#### [WHAT YOU ARE ASKED TO DO]
Go line by line through the data below, counting each one that has "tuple", and give the final count only.

#### [TASK DATA]
-- -- --

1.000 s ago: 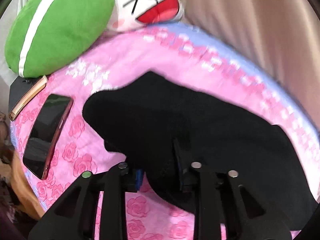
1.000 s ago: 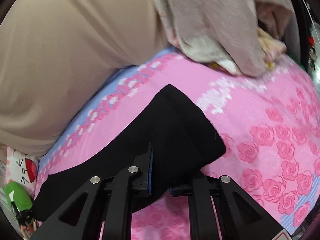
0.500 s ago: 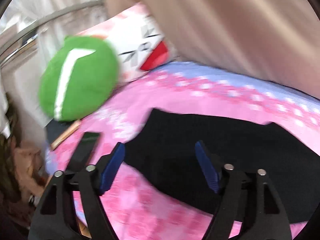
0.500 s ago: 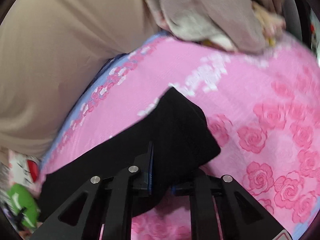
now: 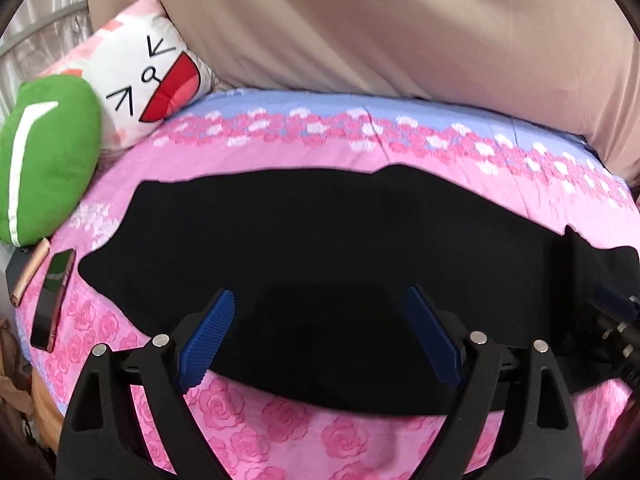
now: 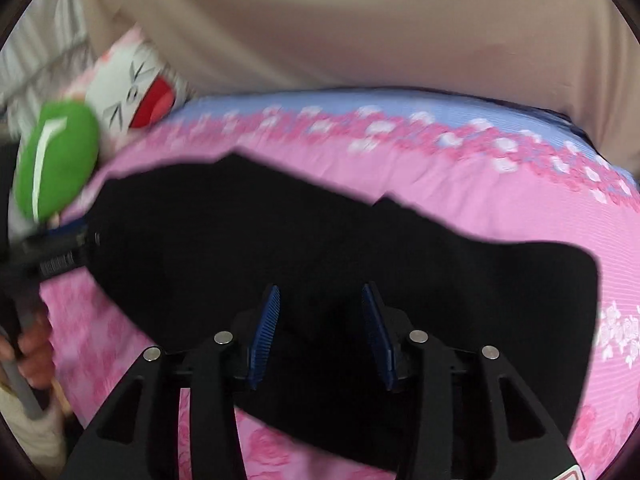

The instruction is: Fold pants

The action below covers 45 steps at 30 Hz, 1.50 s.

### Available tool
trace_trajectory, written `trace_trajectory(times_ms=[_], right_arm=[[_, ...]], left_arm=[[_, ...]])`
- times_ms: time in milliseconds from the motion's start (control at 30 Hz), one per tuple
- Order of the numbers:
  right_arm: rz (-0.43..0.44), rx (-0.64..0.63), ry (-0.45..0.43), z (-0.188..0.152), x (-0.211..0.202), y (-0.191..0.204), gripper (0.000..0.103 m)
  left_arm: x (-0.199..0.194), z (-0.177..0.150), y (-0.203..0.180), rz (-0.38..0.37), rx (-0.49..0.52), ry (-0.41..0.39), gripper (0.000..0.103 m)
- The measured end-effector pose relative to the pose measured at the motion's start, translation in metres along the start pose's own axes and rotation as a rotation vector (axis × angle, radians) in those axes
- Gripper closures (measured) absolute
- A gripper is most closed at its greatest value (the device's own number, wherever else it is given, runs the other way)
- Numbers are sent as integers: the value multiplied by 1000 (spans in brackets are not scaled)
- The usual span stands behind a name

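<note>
While the black fabric pants (image 5: 320, 264) lie flat lengthwise on the pink rose-print bedsheet (image 5: 280, 416), the left gripper (image 5: 320, 340) and right gripper (image 6: 318, 330) hover spread above them, holding nothing; judged between folds, next needing a grasp at one end; seams and fold edges indistinct in the black
</note>
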State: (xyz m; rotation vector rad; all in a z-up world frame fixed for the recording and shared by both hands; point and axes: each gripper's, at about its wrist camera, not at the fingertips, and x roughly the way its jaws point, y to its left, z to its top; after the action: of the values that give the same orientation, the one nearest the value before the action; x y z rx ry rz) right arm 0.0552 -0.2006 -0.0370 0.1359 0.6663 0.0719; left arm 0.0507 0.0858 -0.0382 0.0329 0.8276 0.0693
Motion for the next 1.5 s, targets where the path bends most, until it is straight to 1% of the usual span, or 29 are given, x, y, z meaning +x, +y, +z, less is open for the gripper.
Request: trace_trajectory(times_ms=[33,67,100,133,167,267,400,500,533,567,600,633,667,733,800,833,900,967,1033,1067,1100,1133,1167,1233,1300,1367,1400,1433,1500], right_arm=[[-12,-2,-22,-2,-9,1,60],[-30,8,-53,-3,-24,-3,46],[-66,33,-94,-5,-44,-14,38],[-101,52,-123,-6,-57,-23,24],[-143,62,-137,-9,-70,-32,21],[-169,27,-81,-20,-78,-35,21],[-117,-72,-34,-26,-46,-1,22],[-123,-162,-8,-24,-13,20,23],[-125,-179,1,-24,-2,24,28],[-135,-190,10,-23,9,25,45],[-172,-189,36,-22,25,23,59],[-172,-180,28,-21,27,21,68],[-154,-155,11,-16,25,19,87],[-123,-101,-21,0,13,25,90],[-65,-118,-79,15,-4,45,89],[-22,-123,-81,18,-5,52,86],[56,-127,-24,16,13,64,71],[-3,-128,26,6,27,60,68],[33,-33,-19,-2,3,33,66],[19,22,-58,-6,-16,15,58],[-26,81,-101,-11,-39,-9,52],[-78,131,-131,-17,-58,-30,38],[-127,181,-147,-24,-72,-51,30],[-181,298,-126,-43,-91,-94,30],[-170,408,-96,-65,-95,-126,30],[-107,480,-76,-81,-88,-140,30],[-46,513,-68,-90,-80,-144,30],[3,530,-52,-94,-71,-145,30],[55,543,-18,-94,-53,-143,30]], left_arm=[[0,-3,6,4,-8,3,17],[0,-6,10,2,-13,2,16],[1,-8,15,-2,-16,4,16],[2,-10,17,-3,-21,6,16],[2,-11,20,-9,-35,7,16],[4,-10,20,-52,-62,9,16],[3,-12,2,-65,-13,4,14],[2,-16,-1,-77,0,12,12],[2,-18,1,-73,-2,14,12],[3,-18,4,-69,-6,16,12],[4,-19,10,-64,-18,20,12],[5,-20,13,-62,-25,22,12],[6,-20,21,-56,-39,24,12],[6,-20,30,-38,-55,19,12],[5,-18,37,-23,-67,9,12],[5,-18,38,-24,-68,8,12],[5,-17,36,-26,-62,13,12],[4,-19,33,-28,-48,21,12],[1,-21,32,-30,-34,19,11],[0,-23,32,-22,-24,17,10],[1,-25,32,-17,-23,18,9],[2,-26,32,-13,-25,21,9],[5,-27,31,-16,-28,30,9],[9,-27,26,-24,-27,41,9],[10,-26,18,-28,-22,42,9],[10,-25,8,-46,-18,48,9],[8,-24,3,-60,-14,53,9],[8,-24,-1,-66,-9,55,9],[5,-25,-10,-63,10,57,9]])
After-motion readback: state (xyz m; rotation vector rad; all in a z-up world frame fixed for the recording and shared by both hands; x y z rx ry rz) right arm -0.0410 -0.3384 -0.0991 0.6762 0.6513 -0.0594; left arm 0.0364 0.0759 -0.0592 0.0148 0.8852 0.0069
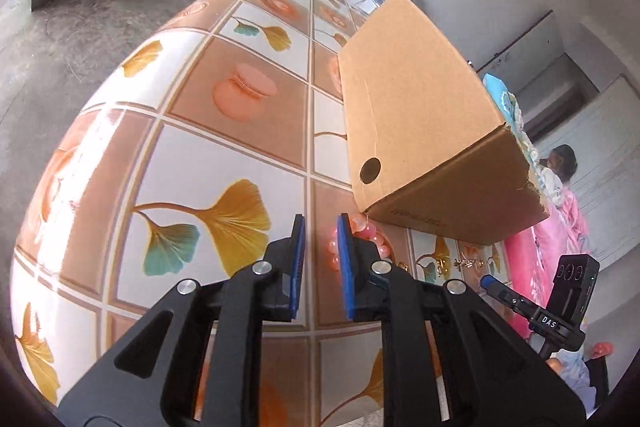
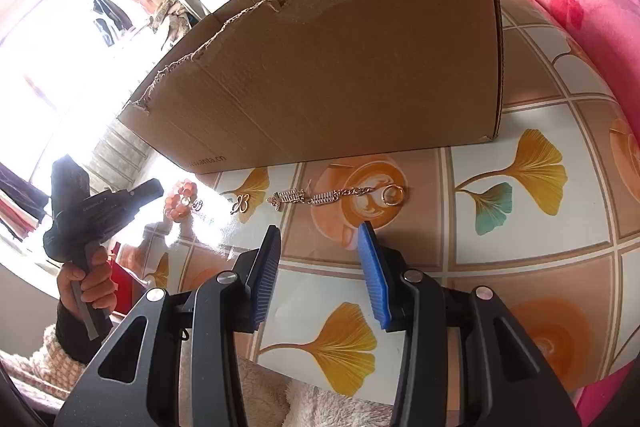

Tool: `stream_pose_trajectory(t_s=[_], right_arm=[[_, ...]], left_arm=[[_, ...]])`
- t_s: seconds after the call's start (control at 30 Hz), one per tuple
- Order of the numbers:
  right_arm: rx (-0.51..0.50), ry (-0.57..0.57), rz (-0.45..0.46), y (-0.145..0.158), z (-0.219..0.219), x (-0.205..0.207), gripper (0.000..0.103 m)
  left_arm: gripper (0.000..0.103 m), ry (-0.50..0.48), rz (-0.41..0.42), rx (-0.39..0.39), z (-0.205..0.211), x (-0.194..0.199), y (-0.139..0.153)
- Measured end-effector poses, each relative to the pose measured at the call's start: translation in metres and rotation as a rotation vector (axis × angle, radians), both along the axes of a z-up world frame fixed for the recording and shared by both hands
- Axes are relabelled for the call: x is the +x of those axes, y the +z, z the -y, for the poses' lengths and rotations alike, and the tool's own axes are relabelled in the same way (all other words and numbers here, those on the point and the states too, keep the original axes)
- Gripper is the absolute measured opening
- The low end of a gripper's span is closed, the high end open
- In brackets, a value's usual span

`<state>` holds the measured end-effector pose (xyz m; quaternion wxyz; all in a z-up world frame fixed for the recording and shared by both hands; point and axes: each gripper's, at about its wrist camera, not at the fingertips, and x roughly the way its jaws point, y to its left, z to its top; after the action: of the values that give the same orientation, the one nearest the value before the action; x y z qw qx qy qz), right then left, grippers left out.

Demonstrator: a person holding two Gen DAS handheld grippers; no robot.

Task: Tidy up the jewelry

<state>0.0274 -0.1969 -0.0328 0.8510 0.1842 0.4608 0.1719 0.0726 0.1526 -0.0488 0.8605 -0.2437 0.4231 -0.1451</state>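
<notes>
Left wrist view: the left tongs (image 1: 320,221) stand narrowly parted and hold nothing, their blue pads low over the tiled, leaf-and-macaron patterned tabletop (image 1: 224,155). Just beyond the right pad lies the pink beaded bracelet (image 1: 370,235), partly hidden by that pad and touching or nearly touching the bottom corner of the brown cardboard box (image 1: 424,131). A small gold piece (image 1: 464,262) lies further along the box's base. To take the bracelet cleanly, I judge the tongs should shift toward the box so the beads sit between the pads, not outside them, and drop until the pads brush the tabletop before closing; the box wall leaves little room on that side.

Right wrist view: the right tongs (image 2: 318,229) are spread wide and empty, hovering over the tabletop in front of the box's long side. Along that side lie, in a row, a gold ring (image 2: 392,195), a gold chain bracelet (image 2: 320,197), a dark butterfly-shaped charm (image 2: 240,203) and the bead bracelet, near the left tongs. The chain is thin and flat, so a low, square approach across its width seems best.
</notes>
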Motion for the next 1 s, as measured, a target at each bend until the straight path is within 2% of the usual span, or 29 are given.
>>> stream_pose_trajectory(t_s=[0.1, 0.2, 0.3, 0.37, 0.47, 0.7, 1.0], right_arm=[[-0.008, -0.002, 0.001, 0.0, -0.001, 0.0, 0.04], [-0.014, -0.003, 0.002, 0.001, -0.003, 0.001, 0.04], [-0.018, -0.007, 0.004, 0.001, -0.006, 0.001, 0.04], [-0.018, -0.011, 0.002, 0.0, -0.007, 0.002, 0.04], [-0.011, -0.015, 0.0, 0.0, -0.006, 0.003, 0.04], [0.001, -0.016, 0.011, -0.003, -0.003, 0.002, 0.04], [0.013, -0.009, 0.023, -0.004, 0.0, 0.0, 0.04]], left_arm=[[0.017, -0.02, 0.07, 0.04, 0.004, -0.011, 0.015], [0.018, -0.141, 0.12, 0.084, 0.037, -0.022, 0.025], [0.018, -0.269, 0.124, 0.202, 0.08, -0.031, 0.023], [0.02, -0.306, 0.095, 0.292, 0.1, -0.033, 0.015], [0.02, -0.305, 0.069, 0.347, 0.11, -0.032, 0.006], [0.02, -0.272, 0.072, 0.319, 0.112, -0.019, 0.002], [0.02, -0.264, 0.097, 0.418, 0.129, -0.018, 0.004]])
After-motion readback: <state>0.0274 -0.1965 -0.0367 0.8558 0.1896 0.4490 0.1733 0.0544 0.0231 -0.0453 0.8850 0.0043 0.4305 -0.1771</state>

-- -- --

#### [RESULT OF THE EXERCISE]
2